今も時々、古い公衆トイレで見るが、蛇口がなく、水の出るシャワー状の中心部に棒状の突起があって、手のひらで下から押すと水が一定時間出てくる。
使い勝手は良くないので、そこはほぼ使われていなかった。
便器は一段上がったところにあり、しゃがむと目の前に来るところに父が棚を作り、そこにメモ帳や筆記用具、そして、本や漫画を並べていた。
長時間滞在おっけ!だが、しゃがみスタイル故、足がしびれて大変なことになるので、限度はあった。(腹痛で籠ったあとも、立ち上がるのが大変)
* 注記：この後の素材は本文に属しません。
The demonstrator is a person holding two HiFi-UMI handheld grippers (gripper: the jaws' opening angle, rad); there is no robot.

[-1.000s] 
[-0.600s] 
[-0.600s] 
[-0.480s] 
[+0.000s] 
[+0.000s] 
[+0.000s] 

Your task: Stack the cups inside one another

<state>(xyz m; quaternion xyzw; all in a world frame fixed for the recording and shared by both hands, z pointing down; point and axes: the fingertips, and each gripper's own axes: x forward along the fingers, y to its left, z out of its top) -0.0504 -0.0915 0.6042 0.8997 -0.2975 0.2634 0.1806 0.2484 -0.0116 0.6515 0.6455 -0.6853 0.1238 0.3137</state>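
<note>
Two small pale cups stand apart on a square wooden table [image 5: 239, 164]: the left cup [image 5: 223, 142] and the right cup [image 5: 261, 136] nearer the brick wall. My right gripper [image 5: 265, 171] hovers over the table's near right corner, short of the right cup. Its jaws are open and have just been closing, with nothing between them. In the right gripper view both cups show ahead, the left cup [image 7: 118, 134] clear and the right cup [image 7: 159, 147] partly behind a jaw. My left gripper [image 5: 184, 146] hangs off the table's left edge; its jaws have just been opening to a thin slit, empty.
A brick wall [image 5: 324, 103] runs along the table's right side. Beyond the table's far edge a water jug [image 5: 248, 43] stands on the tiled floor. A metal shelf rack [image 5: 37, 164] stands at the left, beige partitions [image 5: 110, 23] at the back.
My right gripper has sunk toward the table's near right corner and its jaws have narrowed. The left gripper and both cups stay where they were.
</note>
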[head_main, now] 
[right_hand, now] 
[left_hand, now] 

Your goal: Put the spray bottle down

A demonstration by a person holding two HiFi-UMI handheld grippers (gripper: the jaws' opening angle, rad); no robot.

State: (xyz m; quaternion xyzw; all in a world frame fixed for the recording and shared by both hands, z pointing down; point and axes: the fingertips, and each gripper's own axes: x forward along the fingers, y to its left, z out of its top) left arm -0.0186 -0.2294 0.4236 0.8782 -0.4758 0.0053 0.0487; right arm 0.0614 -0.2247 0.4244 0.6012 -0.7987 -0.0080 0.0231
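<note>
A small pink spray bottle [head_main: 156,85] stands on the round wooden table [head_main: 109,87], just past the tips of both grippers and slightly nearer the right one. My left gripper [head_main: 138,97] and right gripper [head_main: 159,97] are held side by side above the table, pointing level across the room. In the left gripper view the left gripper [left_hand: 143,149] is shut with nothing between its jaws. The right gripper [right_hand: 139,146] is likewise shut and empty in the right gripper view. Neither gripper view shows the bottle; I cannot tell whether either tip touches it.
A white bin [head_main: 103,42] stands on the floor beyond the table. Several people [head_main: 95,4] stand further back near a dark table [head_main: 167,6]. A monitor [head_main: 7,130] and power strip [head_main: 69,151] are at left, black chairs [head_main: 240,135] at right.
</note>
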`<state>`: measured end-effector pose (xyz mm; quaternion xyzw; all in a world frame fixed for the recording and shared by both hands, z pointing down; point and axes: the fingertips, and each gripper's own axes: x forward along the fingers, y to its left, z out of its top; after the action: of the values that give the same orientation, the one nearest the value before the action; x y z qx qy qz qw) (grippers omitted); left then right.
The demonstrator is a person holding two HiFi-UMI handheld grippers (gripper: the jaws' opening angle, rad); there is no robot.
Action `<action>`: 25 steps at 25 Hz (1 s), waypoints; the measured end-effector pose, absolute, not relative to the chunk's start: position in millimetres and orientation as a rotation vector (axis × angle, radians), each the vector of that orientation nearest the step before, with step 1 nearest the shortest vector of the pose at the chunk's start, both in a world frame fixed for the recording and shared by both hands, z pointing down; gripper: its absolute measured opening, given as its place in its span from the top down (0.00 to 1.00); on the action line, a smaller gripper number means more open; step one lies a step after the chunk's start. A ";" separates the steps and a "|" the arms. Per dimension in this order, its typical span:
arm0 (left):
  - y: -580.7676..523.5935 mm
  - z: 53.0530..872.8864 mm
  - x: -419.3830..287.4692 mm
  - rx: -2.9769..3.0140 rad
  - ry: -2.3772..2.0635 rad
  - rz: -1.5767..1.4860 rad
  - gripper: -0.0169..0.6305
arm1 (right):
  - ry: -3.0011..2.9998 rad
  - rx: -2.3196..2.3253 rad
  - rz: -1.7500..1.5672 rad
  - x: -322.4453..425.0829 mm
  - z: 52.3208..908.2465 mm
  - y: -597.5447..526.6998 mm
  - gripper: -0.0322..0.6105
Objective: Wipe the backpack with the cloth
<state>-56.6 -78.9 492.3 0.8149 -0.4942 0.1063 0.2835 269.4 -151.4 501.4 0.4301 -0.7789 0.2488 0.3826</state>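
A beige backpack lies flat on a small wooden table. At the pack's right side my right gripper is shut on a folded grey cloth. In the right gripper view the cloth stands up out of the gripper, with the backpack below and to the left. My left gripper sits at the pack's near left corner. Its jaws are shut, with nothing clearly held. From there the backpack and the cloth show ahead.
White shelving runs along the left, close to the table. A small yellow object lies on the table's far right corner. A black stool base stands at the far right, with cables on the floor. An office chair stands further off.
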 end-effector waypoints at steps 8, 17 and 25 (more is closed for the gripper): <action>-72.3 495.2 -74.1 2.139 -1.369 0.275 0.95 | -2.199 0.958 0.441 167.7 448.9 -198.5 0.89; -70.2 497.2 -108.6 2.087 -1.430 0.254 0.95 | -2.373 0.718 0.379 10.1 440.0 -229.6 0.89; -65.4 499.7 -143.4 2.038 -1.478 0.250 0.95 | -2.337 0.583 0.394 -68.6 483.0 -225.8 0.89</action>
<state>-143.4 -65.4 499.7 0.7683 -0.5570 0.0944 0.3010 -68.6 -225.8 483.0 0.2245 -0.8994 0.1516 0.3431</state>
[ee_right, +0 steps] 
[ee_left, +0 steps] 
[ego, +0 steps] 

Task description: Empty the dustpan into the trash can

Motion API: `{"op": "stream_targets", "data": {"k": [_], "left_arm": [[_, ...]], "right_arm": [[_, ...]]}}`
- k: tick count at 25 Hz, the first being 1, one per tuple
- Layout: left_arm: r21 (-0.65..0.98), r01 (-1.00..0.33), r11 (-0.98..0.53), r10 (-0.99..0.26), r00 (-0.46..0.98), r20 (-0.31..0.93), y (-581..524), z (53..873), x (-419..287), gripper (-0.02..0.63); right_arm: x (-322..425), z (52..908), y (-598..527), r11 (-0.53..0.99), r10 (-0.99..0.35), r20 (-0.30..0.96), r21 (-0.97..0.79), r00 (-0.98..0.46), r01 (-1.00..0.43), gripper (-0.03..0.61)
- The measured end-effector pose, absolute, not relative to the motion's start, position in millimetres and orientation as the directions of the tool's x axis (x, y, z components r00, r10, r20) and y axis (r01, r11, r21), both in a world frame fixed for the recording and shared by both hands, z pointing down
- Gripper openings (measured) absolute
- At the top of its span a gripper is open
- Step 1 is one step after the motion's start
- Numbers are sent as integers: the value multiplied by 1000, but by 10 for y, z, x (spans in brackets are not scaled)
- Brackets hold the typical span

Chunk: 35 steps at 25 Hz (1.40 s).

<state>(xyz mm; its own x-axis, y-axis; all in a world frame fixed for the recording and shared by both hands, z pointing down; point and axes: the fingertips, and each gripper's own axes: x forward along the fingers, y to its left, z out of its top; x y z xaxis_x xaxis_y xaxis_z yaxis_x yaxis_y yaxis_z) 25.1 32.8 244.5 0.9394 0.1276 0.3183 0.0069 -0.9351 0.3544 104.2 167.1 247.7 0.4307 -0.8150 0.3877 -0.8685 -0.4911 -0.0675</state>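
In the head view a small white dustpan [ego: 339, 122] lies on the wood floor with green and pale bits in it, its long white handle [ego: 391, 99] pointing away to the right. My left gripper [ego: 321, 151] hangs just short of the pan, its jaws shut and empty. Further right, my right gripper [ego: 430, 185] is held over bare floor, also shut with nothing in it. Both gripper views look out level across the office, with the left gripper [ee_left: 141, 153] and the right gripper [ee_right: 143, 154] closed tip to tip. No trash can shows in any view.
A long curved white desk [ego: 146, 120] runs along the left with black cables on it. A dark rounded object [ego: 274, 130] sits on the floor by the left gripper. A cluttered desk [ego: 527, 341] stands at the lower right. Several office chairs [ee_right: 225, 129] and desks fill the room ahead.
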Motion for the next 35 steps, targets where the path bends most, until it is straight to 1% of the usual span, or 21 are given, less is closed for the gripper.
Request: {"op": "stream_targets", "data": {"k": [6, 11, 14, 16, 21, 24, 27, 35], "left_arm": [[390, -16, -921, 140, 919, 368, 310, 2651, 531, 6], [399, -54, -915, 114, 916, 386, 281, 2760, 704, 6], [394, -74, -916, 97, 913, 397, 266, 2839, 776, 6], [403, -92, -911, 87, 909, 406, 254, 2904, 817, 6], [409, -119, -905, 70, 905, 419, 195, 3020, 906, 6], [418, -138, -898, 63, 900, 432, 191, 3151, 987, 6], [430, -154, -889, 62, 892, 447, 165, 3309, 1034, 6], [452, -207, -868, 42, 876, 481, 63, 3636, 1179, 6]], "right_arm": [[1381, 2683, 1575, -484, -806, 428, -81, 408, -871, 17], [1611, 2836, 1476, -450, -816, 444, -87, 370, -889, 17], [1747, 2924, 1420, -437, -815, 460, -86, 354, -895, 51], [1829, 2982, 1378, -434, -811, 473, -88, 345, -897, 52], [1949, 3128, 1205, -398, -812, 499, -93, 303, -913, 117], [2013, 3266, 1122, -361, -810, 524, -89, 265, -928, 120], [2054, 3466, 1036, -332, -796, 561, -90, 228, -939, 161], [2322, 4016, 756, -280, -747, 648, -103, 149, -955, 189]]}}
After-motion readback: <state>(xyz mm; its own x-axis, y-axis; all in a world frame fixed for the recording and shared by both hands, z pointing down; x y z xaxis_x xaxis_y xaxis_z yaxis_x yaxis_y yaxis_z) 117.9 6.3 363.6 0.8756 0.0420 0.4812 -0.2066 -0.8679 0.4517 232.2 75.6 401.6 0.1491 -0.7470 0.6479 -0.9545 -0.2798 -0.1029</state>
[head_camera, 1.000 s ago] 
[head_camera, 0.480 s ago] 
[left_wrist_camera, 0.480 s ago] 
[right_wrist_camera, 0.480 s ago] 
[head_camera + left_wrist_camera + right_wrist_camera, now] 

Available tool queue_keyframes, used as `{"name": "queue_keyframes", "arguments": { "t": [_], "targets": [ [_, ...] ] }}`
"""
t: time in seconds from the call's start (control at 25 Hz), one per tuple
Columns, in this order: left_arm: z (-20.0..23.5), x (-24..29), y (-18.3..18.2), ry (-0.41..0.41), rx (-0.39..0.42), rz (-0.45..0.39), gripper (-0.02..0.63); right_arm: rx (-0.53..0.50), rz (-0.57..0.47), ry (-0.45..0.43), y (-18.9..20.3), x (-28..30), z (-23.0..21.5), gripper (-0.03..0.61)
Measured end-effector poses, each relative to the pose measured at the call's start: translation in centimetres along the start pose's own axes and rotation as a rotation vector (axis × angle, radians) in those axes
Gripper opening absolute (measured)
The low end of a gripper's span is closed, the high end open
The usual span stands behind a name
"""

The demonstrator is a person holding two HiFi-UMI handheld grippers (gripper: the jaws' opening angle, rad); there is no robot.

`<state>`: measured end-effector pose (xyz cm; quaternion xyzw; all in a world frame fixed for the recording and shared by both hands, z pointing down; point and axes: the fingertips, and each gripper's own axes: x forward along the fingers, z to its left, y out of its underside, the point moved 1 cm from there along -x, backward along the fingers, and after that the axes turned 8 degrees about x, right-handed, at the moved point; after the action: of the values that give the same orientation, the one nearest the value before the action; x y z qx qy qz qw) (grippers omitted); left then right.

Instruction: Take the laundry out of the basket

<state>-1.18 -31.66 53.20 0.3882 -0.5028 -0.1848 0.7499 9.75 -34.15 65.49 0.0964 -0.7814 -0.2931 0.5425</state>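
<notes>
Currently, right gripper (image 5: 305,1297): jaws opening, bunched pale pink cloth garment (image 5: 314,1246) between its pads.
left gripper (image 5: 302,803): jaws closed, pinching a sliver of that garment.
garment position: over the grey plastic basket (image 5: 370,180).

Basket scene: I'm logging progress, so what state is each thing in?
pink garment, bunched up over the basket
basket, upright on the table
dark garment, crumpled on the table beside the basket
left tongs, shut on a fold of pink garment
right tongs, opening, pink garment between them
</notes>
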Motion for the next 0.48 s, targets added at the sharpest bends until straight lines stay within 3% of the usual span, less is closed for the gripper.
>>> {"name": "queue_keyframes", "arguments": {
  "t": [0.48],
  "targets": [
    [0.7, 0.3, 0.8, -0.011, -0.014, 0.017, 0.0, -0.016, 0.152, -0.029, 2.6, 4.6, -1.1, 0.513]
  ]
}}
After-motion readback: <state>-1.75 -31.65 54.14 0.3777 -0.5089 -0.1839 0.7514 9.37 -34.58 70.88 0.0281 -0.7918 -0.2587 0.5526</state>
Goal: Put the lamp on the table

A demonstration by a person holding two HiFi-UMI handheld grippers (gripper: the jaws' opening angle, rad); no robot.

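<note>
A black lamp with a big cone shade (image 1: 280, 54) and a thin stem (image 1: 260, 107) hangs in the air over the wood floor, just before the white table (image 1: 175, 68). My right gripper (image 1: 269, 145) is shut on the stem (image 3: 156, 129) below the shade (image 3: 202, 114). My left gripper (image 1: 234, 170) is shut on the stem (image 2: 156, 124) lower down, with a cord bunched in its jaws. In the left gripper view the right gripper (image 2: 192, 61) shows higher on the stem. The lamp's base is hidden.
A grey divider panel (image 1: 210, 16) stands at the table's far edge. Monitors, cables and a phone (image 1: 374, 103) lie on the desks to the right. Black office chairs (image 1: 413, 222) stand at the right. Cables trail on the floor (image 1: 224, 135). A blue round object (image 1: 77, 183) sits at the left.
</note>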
壁の日めくりカレンダーの係は、父の任命により、いつからか、わたしの仕事になった。
あの、独特の薄紙を毎日、ビリリと破く。
切り離しには、ちょっとした注意が必要だ。
毎日境目ぴったり、まっすぐに破かないと、切り離しのラインが下側へ移動し、翌日もそのラインが基準線になってしまう。
それが続くと、境目自体が、下へ動いて行って、数字部分を侵略しはじめるのだ。
一日で役目を終えるその紙を破るのは、ささやかなのだが、重要なことにも思えた。そして、なんだか、楽しかった。
家族の誕生日や、区切りの日、夏休み開始とかには、そこに一言添えたりした。
(ちなみに、前の棚のメモ帳にも、お知らせなど書いておくと、否が応でも目に入るしくみだ。短いメッセージのやりとりもあったかもしれない)
やがて大晦日、365枚あったカレンダーが最後の一枚になると、一仕事終えた気分が味わえ、次いで、新しいカレンダーが、新春気分を盛り上げた。